For each unknown glyph, find the TTF character with highest SSIM score. That's your letter.

Handling The Edge Cases

Ligatures: ff, fi, fl, ffi, ffl

These are single glyphs for multiple characters
Had to add them to TTF library manually

Special characters: em-dash, quotes, bullets

Extended character set beyond basic ASCII
Matched against full Unicode range in Bookerly

Font variants: Bold, italic, bold-italic

Built separate libraries for each variant
Match against all libraries, pick best score

Part 5: The Moment It All Worked

Final Statistics

=== NORMALIZATION PHASE ===
Total batches processed: 184
Unique glyphs found: 361
Total glyphs in book: 1,051,745

=== MATCHING PHASE ===
Successfully matched 361/361 unique glyphs (100.00%)
Failed to match: 0 glyphs
Average SSIM score: 0.9527

=== DECODED OUTPUT ===
Total characters: 5,623,847
Pages: 920

Perfect. Every single character decoded correctly.

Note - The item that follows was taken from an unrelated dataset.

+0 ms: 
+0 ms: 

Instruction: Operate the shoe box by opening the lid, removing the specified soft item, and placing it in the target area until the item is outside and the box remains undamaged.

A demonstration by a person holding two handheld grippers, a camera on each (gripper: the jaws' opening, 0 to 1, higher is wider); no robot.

EPUB Reconstruction With Perfect Formatting

The JSON includes positioning for every text run:

{
  "glyphs": [24, 25, 74],
  "rect": {"left": 100, "top": 200, "right": 850, "bottom": 220},
  "fontStyle": "italic",
  "fontWeight": 700,
  "fontSize": 12.5,
  "link": {"positionId": 7539}
}

I used this to preserve:

Paragraph breaks (Y-coordinate changes)
Text alignment (X-coordinate patterns)
Bold/italic styling
Font sizes
Internal links

The final EPUB is near indistinguishable from the original!

The Real Conclusion

Amazon put real effort into their web DRM.

Was It Worth It?

To read one book? No.

To prove a point? Absolutely.

To learn about SVG rendering, perceptual hashing, and font metrics? Probably yes.

Use This Knowledge Responsibly

This is for backing up books YOU PURCHASED.

Don't get me sued into oblivion thanks.